Isabel Rodríguez Orlando: Laberinto

¿Dónde estamos?
¿Dónde todos nos bajamos?
ANTONIO MACHADO

El 17 de octubre pasado me avisaron de la capital que mi madre, que se encuentra desde hace varios años en un geriátrico, se había agravado y había sido hospitalizada.
Preparé todo en mi casa para que mi familia sufriera lo menos posible mi ausencia. Ellos siempre han estado acostumbrados a que yo sea la que haga las compras, prepare la comida y la sirva a cada uno según su gusto, limpie la casa, lave la ropa de todos, la cuelgue y la descuelgue de la cuerda y la planche, la doble y guarde en el ropero de cada uno sin equivocarme sobre el dueño de cada uno de los pares de medias. Están acostumbrados a que saque los zapatos a ventilar y los limpie, a que guarde la ropa de invierno cuando llega el verano y la de verano cuando llega el invierno y que la saque y la ventile cuando cambia la estación y que le dé a cada uno lo que es de cada uno sin confundirme.
También están acostumbrados a que les ceda el control de la televisión, que no solo el aparato es mío, sino que soy yo quien abona mensualmente la cuota del cable para que ellos puedan ver lo que quieran y cuidar de que no discutan mientras yo me siento a hacer crochet resignándome a no ver la telenovela porque ellos mismos me dicen que son «culebrones», tonterías, mientras ellos miran cada cosa escalofriante que yo no quiero ver ni oír.
Están acostumbrados a que yo sea la que me levante primero a preparar el desayuno y que, además, corra a sacar la basura antes de que pase el recolector y digo «mi basura» porque parece que fuera yo la única que genera basura en mi casa, como si ellos nunca comieran una fruta y tiraran la cáscara.
Entonces tuve que ingeniarme para dejar todo preparado para que no sientan tanto mi ausencia.
A las dos de la tarde tomé el ómnibus interdepartamental y bajé dos horas después. En la terminal tomé un taxi porque tengo miedo y en un taxi me siento más segura. Me bajé frente al hospital. Entré y empecé a preguntar por mi madre. Aquí no es, aquí no es, aquí no es…

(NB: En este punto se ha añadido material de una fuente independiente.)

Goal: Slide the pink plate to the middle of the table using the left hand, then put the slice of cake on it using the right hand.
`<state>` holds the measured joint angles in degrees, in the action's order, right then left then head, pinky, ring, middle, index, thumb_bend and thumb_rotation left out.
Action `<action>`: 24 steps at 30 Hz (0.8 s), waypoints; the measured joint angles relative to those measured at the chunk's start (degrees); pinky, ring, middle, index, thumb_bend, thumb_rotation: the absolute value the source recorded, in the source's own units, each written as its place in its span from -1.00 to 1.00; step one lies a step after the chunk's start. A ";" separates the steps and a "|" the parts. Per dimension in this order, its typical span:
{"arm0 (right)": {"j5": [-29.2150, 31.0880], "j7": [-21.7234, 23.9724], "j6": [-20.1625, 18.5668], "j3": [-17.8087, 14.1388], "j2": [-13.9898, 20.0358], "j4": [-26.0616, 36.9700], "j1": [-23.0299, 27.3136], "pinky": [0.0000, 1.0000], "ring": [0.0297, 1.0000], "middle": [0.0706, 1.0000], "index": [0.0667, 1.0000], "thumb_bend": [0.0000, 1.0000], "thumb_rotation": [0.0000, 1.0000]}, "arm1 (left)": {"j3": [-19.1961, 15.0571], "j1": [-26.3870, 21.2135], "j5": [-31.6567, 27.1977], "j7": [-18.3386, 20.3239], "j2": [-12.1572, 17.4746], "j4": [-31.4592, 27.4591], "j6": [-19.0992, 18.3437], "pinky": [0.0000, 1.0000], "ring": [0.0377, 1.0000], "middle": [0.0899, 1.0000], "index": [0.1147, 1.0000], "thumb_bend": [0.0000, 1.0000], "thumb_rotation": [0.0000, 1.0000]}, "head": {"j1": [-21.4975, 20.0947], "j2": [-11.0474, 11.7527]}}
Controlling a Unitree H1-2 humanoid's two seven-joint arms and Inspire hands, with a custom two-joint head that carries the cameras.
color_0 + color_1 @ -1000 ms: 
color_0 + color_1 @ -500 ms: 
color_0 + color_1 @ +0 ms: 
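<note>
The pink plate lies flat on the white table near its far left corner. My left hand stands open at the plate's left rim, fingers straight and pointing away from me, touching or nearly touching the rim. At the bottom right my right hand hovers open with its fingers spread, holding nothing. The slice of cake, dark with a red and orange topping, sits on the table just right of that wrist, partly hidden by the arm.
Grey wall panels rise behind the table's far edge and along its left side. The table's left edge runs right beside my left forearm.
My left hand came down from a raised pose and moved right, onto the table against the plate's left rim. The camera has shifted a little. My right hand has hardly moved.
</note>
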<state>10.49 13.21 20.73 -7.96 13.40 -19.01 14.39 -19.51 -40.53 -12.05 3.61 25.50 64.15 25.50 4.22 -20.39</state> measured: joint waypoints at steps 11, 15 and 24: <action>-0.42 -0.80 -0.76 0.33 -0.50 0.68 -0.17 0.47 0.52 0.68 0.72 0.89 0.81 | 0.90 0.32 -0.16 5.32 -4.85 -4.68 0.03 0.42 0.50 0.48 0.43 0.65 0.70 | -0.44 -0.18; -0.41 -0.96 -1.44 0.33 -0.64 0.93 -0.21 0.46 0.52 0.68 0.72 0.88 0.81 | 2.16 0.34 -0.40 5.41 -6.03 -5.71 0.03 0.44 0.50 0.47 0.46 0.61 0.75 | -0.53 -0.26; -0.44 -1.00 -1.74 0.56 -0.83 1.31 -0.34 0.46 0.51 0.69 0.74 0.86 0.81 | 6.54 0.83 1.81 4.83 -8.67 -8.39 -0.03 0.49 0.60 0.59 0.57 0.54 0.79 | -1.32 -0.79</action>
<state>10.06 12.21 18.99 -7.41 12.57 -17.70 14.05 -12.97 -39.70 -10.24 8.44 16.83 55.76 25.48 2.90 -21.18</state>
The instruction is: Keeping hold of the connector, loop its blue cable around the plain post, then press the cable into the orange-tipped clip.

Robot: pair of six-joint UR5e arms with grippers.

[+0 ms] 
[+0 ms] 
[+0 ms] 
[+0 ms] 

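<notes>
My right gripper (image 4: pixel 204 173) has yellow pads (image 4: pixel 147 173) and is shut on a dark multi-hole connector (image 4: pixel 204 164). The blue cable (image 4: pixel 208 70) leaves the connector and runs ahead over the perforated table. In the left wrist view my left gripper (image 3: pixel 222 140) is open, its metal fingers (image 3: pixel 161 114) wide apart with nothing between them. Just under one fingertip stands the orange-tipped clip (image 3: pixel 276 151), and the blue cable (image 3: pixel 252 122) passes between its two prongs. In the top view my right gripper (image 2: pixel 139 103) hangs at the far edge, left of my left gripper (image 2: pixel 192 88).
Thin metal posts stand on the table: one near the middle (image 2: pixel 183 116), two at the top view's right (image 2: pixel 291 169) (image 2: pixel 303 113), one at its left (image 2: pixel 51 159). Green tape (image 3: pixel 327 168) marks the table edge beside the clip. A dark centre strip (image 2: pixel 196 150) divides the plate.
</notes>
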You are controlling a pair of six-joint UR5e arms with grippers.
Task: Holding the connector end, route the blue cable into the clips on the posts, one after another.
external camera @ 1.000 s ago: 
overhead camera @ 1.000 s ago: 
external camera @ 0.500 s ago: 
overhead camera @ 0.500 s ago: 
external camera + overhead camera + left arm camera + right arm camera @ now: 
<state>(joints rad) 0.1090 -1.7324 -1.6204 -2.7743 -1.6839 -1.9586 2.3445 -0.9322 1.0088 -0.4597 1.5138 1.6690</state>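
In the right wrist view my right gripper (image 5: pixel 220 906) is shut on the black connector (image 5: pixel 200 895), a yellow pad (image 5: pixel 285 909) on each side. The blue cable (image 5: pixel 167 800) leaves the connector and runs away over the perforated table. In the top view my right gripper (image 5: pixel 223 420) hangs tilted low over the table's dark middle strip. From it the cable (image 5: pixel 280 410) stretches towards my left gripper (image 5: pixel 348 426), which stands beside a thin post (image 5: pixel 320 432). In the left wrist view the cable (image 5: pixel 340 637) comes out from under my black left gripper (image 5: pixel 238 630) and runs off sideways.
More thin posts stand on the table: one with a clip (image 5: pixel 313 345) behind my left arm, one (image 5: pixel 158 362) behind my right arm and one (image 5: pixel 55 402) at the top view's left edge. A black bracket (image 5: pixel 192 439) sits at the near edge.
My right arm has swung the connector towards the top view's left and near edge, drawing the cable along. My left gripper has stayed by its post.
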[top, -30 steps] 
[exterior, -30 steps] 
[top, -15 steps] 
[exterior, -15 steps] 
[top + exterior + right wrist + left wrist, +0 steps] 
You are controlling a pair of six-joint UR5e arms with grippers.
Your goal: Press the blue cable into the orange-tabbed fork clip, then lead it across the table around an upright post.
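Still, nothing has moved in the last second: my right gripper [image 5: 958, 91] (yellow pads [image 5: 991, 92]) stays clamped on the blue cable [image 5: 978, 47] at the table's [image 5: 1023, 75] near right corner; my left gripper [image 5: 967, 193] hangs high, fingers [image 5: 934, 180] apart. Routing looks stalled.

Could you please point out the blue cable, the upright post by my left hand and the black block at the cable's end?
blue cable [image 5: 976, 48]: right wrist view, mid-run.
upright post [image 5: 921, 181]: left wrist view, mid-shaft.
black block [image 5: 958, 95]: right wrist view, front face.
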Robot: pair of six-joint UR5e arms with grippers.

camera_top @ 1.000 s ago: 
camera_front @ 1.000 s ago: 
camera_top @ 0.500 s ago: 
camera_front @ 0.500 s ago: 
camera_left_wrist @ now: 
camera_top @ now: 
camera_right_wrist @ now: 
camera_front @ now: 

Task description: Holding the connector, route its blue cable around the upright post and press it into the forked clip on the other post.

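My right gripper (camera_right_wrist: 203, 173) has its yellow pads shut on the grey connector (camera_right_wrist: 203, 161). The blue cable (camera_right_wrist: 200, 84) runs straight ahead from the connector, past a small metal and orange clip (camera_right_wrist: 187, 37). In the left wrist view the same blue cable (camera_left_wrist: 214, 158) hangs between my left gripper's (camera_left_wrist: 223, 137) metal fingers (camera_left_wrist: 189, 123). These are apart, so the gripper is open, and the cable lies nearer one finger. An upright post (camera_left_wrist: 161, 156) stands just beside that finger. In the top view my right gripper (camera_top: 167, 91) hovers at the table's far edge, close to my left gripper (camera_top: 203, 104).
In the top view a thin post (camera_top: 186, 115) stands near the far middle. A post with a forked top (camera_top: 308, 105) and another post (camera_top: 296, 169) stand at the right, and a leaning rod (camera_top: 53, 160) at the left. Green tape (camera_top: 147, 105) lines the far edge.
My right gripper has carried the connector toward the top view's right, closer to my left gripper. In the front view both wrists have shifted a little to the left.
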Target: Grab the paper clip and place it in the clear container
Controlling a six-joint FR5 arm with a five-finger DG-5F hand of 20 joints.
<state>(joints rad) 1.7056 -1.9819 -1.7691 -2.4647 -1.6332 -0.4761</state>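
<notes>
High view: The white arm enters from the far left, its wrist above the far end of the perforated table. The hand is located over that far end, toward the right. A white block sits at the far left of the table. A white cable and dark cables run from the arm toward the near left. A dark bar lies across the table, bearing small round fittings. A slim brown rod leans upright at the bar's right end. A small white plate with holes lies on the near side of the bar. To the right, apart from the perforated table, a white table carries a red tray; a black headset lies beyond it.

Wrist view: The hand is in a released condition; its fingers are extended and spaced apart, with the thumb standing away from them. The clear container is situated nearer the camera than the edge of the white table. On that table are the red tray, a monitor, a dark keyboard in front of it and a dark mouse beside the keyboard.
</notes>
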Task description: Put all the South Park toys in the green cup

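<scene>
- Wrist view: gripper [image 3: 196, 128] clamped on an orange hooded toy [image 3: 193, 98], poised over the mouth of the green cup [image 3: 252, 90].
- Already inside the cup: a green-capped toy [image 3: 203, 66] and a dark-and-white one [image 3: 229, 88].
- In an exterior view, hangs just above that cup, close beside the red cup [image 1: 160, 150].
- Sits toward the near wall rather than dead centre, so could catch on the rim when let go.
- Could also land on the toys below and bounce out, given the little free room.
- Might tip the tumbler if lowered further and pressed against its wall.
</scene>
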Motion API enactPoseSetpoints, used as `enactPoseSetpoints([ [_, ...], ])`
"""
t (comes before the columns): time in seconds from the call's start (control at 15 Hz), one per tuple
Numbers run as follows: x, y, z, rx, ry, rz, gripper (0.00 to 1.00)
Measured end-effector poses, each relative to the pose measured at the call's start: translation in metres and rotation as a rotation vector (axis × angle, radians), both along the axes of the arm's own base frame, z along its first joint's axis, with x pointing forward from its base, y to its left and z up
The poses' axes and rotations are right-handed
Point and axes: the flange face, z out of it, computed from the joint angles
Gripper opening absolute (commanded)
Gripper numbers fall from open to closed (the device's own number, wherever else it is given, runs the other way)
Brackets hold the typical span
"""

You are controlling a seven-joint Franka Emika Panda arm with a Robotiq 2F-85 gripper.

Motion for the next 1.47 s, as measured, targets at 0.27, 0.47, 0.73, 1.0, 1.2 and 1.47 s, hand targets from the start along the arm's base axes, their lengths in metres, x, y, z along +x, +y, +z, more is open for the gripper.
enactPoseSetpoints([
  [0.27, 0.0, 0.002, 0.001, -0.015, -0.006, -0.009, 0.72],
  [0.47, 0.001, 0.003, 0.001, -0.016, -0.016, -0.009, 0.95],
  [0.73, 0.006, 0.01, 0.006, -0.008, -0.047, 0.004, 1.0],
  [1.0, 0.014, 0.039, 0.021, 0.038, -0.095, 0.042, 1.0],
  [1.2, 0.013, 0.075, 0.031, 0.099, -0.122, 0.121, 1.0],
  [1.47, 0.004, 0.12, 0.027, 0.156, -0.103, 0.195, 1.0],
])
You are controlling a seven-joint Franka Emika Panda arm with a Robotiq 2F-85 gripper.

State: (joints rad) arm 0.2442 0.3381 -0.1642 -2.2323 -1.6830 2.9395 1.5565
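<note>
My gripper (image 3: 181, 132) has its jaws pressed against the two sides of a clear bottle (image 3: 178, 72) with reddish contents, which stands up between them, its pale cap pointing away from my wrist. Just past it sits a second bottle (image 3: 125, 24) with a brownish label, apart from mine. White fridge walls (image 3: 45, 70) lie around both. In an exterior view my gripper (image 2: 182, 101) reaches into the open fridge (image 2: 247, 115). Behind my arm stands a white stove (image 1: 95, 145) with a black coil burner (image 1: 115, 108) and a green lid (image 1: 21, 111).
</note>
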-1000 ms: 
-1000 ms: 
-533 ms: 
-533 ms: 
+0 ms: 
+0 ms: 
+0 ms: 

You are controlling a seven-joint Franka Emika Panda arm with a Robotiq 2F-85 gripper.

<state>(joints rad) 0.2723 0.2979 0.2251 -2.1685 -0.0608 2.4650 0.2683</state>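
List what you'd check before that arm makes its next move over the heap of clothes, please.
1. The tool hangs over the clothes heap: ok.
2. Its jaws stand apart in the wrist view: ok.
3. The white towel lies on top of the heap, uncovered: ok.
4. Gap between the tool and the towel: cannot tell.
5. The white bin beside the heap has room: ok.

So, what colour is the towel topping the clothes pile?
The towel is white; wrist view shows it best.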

Es la primera vez que vengo sola a un hospital en la capital y estoy muy asustada. Seguí por un pasillo, doblé por otro y por otro y por innumerables pasillos, hasta que sentí que me faltaba el aire. Las enfermeras vestidas de blanco me contestaban sin mirarme y parecía que no tocaban el piso de tan apuradas que iban de aquí para allá. A nadie le importaba mi persona. Recorrí el hospital durante varios días y no pude encontrar a mi madre hasta que una mañana di con una puerta que parecía abrir al mundo exterior. Necesitaba aire. Pero mis ojos, acostumbrados ya a la penumbra, quedaron deslumbrados por el brillante sol y el azul profundo del cielo y el verde oscuro de una vastísima extensión que parecía no conducir a ninguna parte porque no había señalado ningún camino ni se veía viviente alguno, ni humano ni animal. Sentí miedo de aquel mundo infinito e incomprensible y volví a entrar y a cerrar la puerta.
Creo que hay un lapso que no recuerdo y una mañana me despertaron para la higiene y el desayuno y resultó que era yo la que estaba internada. Jamás vi a mi madre.
Tampoco he vuelto a ver a mis hijos. No sé si sabrán dónde estoy. Estoy tan cansada que no quiero volver a levantarme y recorrer pasillos. Tampoco quiero ya abrir puertas que no conducen a ninguna parte.